On Programmers, we are rather sensitive to poor migrations. Every day we get dozens of people suggesting reposting off topic, too broad, unclear, and opinion questions on Programmers.SE (see Duga's Playground and the historic Please stop using Programmers.SE as your toilet bowl). I will not tell someone to repost a question that will get closed on another site to post on the other site.

Anecdotally, most people just repost the question even if you tell them that it needs to be fixed before it could be appropriate on another site. If one says "this should be posted on Stack Overflow, after remove the call for library refrences and add an mcve" two minutes later it gets reposted without removing the request for library references or providing a mcve.

Many times, you will also see no attempt to migrate when the post is posted to multiple sites. Migrating at that point creates more work for Stack Overflow mods who would then need to close-duplicate the question and then merge it.

When we do want to migrate the question, mentioning Stack Overflow (as mentioned) will often mean the person will repost the question on Stack Overflow... and then the votes to migrate go through. More work for everyone around.

If you find something that you believe should be on Stack Overflow, flag it for migration. If you believe it needs to get moved sooner than later, jump into chat and ask for some help / attention on the question.
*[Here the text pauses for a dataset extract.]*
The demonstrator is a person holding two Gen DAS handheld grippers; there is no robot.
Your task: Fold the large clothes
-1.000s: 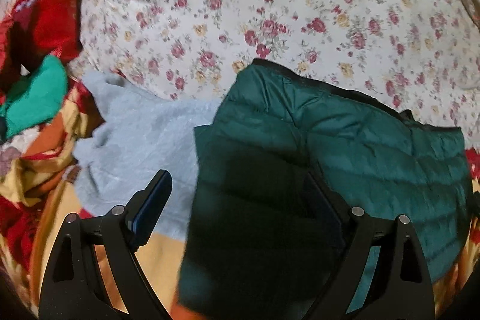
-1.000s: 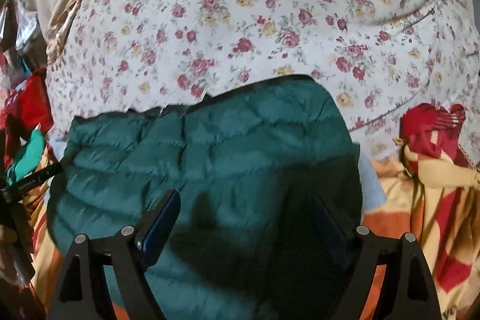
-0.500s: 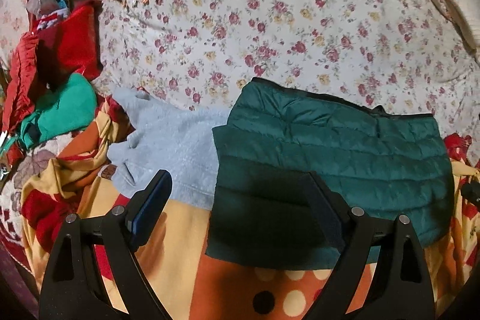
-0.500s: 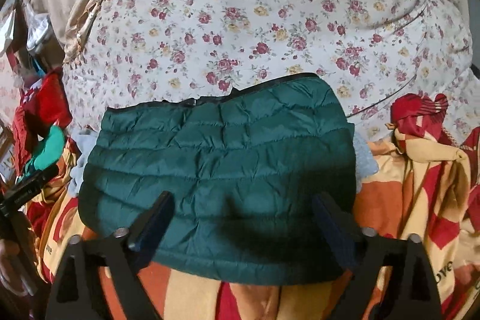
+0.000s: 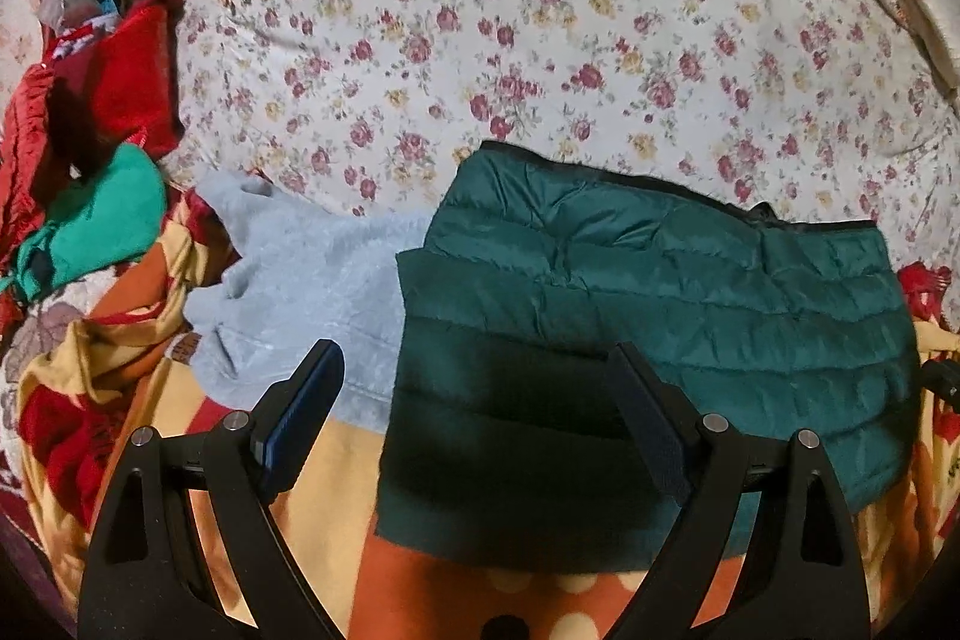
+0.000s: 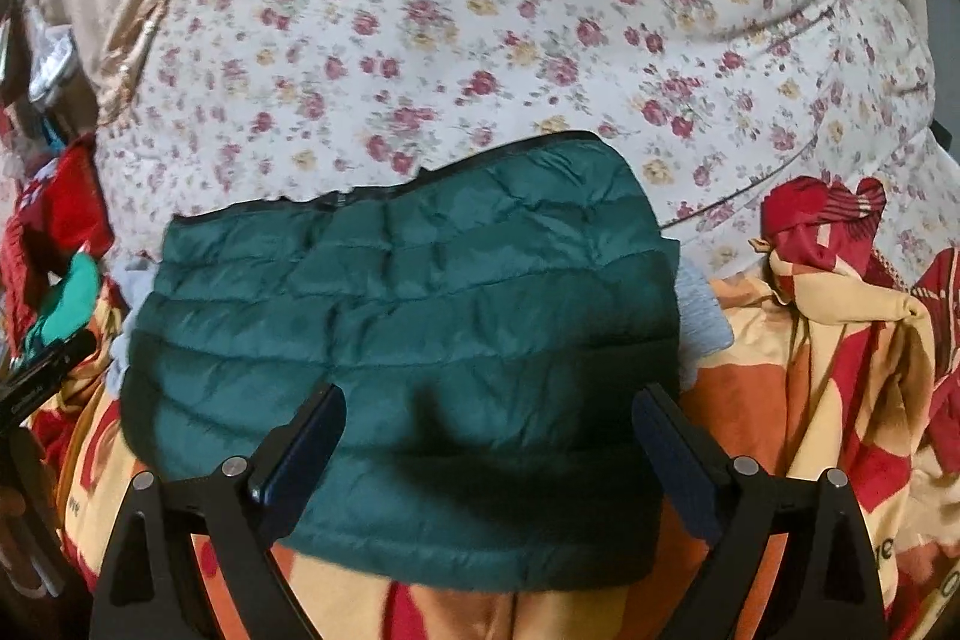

There's often a moderator (who can do fancy diamond things if the question is already closed) and often three or four other users who can cast votes to migrate.

We get a fair amount of people who hit one quality filter on Stack Overflow or another and then repost here. Questions that have 'question', 'help', and the like in the title can't be posted on Stack Overflow. They appear to not be restricted here. So many times someone will try posting a (low quality) question on Stack Overflow, fail, and then try here and succeed.

There is also an aspect of how many votes people have to cast what. There are many days where I have run out of close votes. At this point, the only way to express my "this needs to be closed" (without custom flagging everything begging the mods to do it) is to down vote it.

Furthermore, you are seeing September in force. This leads to a fair amount of completely off topic questions being asked on Programmers.SE - people who need to learn how to debug. The answer to such is:

Step through with a debugger. Put printf statements everywhere. Learn how to debug. Putting the printf statement you have every other line would give you a better idea of what is going on. – MichaelT 9 hours ago

Suggesting these to go to Stack Overflow or migrating them would do a disservice to the person asking the question and Stack Overflow. The Stack Exchange layout is not well designed for pedagogy.

There is a lower rate of question asking on Programmers.SE. We get as many questions per day as Stack Overflow gets on some of its medium volume tags. This means that everyone can vote each day on (nearly) every post. And we do. Good posts get up votes. Poor ones get down votes. Its often easier to agree on the poor ones that are deserving of down votes.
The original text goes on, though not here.